### [How to complete this task]
Transcribe all of the data exactly. Omit the pictures.

### [Source data]
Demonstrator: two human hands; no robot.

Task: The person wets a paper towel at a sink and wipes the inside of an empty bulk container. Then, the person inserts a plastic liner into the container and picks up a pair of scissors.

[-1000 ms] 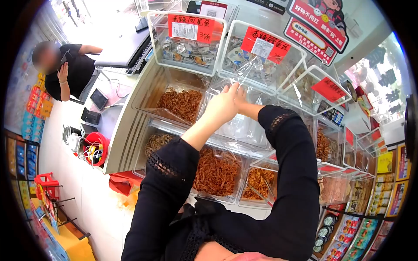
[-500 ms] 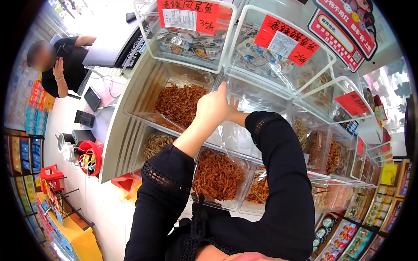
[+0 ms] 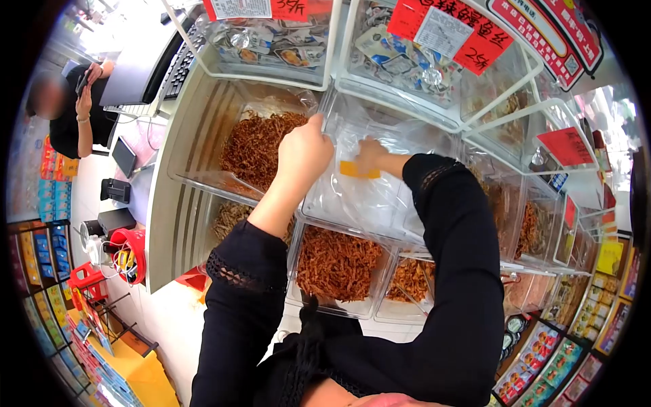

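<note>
In the head view, my left hand (image 3: 305, 150) is closed at the edge between two clear bins, pinching the clear plastic bag (image 3: 339, 193) that lines the middle one. My right hand (image 3: 371, 153), fingers curled together, grips the same crinkled plastic farther right. Just below its fingers a yellow strip (image 3: 359, 170) shows on or under the film. Left of my left hand, dark reddish-brown dried shreds (image 3: 254, 149) fill a lined bin. The nearer bin holds redder shreds (image 3: 337, 263). The undersides of my fingers are hidden.
Raised clear lids (image 3: 271, 51) with red price signs stand behind the bins. At left, a counter carries a laptop (image 3: 152, 57) and a red basket (image 3: 127, 254); behind it a person (image 3: 81, 112) holds a phone. Packaged goods fill shelves (image 3: 590, 315) at lower right.
My hands, close together before, are now farther apart, the left shifted left. The yellow strip has come into view. The camera view has shifted, and the person at left now has both hands at a phone.
</note>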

### [Response to this exercise]
Demonstrator: two human hands; no robot.

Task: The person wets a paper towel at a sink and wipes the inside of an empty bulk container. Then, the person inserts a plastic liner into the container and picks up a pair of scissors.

[-1000 ms] 
[-500 ms] 
[+0 ms] 

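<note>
In the head view, my left hand (image 3: 305, 150) is closed at the edge between two clear bins, pinching the clear plastic bag (image 3: 339, 193) that lines the middle one. My right hand (image 3: 371, 153), fingers curled together, grips the same crinkled plastic farther right. Just below its fingers a yellow strip (image 3: 359, 170) shows on or under the film. Left of my left hand, dark reddish-brown dried shreds (image 3: 254, 149) fill a lined bin. The nearer bin holds redder shreds (image 3: 337, 263). The undersides of my fingers are hidden.
Raised clear lids (image 3: 271, 51) with red price signs stand behind the bins. At left, a counter carries a laptop (image 3: 152, 57) and a red basket (image 3: 127, 254); behind it a person (image 3: 81, 112) holds a phone. Packaged goods fill shelves (image 3: 590, 315) at lower right.
My hands, close together before, are now farther apart, the left shifted left. The yellow strip has come into view. The camera view has shifted, and the person at left now has both hands at a phone.
</note>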

The exercise contains nothing more.